→ **Exercise brief**
Gather the lines below that include the string "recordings", copying each in full.

==*==

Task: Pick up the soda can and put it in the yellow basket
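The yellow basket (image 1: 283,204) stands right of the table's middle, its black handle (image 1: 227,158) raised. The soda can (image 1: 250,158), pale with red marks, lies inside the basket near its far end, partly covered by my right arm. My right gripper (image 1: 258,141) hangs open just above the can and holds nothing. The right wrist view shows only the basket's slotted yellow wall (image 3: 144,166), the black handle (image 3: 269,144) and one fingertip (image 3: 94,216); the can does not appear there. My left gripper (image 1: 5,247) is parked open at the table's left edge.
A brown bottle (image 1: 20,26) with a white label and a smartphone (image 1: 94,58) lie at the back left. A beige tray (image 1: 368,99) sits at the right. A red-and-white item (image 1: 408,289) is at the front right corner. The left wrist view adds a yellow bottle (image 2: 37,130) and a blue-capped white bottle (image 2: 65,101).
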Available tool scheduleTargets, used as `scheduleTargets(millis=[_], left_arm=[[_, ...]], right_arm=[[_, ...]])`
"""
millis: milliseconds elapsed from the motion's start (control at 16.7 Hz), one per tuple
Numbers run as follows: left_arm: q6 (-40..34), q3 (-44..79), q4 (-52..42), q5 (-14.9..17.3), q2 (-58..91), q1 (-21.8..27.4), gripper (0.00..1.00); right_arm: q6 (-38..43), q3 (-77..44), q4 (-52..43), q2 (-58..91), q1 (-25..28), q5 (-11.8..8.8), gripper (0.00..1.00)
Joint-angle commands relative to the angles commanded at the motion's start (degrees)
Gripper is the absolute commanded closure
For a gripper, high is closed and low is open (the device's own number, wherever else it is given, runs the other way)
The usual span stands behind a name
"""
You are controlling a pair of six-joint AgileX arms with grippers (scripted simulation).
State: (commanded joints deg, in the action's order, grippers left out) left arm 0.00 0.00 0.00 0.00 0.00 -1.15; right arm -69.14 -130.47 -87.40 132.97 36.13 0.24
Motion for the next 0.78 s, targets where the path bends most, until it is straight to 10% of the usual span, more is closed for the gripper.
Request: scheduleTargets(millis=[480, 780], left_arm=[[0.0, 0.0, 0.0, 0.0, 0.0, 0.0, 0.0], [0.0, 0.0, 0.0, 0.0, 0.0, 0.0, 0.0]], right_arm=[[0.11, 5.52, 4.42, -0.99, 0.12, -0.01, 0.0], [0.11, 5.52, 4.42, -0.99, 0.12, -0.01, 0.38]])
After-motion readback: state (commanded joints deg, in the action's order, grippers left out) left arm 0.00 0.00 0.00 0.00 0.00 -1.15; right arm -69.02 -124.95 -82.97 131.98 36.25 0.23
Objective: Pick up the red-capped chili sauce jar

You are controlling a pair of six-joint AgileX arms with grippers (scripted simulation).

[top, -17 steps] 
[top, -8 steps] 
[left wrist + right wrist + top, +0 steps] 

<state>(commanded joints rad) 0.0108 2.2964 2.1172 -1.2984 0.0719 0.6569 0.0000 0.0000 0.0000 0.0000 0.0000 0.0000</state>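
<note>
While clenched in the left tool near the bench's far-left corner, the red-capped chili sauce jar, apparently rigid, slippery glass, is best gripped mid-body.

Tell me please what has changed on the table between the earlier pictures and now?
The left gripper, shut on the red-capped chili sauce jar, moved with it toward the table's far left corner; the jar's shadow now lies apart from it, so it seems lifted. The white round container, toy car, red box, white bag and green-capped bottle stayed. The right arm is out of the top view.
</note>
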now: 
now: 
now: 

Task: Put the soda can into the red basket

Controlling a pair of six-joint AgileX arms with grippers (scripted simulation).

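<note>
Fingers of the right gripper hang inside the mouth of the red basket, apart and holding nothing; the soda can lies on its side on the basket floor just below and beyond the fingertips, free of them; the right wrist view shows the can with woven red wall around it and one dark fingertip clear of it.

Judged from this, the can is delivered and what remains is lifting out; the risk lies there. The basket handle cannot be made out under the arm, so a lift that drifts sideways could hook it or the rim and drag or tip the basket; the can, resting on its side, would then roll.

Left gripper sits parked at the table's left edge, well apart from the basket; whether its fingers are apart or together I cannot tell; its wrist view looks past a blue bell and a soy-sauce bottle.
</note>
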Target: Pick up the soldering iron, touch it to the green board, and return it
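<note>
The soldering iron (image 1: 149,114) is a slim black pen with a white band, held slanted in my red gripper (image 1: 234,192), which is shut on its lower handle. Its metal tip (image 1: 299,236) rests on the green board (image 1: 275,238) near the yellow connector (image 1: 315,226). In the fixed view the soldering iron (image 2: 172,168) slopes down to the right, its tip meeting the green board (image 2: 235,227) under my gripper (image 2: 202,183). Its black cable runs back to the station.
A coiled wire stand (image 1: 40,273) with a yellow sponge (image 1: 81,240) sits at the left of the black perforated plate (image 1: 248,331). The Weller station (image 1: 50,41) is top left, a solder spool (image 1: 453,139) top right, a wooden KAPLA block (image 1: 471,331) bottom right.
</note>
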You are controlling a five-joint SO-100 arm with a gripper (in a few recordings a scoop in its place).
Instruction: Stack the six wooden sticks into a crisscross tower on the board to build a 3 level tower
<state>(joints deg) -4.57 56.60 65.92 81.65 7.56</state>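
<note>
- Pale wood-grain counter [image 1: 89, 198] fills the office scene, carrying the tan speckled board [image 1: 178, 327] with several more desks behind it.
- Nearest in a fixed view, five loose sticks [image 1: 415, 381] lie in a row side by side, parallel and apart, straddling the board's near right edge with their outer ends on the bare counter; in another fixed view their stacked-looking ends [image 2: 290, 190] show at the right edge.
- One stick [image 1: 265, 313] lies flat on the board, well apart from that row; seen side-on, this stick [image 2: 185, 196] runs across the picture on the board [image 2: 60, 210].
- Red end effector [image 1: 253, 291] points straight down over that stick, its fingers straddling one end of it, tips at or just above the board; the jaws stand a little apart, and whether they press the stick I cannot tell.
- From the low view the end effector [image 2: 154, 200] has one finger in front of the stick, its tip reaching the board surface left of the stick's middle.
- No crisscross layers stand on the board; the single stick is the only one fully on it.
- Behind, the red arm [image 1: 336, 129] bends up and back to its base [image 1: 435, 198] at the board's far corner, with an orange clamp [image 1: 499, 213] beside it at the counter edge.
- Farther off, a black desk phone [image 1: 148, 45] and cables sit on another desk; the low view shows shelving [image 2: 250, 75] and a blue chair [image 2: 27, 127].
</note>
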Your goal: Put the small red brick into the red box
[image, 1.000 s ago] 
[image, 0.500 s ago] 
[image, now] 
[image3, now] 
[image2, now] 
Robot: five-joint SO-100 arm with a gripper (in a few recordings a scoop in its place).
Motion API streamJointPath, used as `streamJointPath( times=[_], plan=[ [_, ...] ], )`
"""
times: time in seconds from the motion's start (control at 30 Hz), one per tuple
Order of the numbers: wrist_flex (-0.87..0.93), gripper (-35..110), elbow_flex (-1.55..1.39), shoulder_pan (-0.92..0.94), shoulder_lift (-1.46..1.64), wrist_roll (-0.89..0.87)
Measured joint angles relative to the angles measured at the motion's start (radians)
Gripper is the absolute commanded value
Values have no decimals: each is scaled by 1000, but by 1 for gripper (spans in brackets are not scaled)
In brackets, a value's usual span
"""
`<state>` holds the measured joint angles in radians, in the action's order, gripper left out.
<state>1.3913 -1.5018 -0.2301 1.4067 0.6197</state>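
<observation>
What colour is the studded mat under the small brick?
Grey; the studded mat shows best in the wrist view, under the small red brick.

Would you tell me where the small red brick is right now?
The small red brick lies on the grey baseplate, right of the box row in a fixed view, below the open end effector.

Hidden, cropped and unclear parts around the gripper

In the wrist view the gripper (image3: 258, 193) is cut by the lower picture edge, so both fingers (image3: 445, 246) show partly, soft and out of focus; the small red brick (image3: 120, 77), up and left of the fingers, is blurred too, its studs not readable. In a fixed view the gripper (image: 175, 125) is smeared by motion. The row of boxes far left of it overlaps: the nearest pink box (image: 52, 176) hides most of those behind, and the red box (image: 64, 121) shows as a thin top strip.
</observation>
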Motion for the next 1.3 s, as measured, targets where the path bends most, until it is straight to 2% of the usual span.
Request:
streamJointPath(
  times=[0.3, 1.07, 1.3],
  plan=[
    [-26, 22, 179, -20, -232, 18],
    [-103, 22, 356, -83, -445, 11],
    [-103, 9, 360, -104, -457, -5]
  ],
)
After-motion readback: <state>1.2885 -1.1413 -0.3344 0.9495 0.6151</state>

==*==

→ **Task result**
You are controlling a five-joint SO-100 arm with a gripper (in a few recordings a scoop in its place).
Robot: five-joint SO-100 arm with a gripper (in a few recordings a scoop in its place).

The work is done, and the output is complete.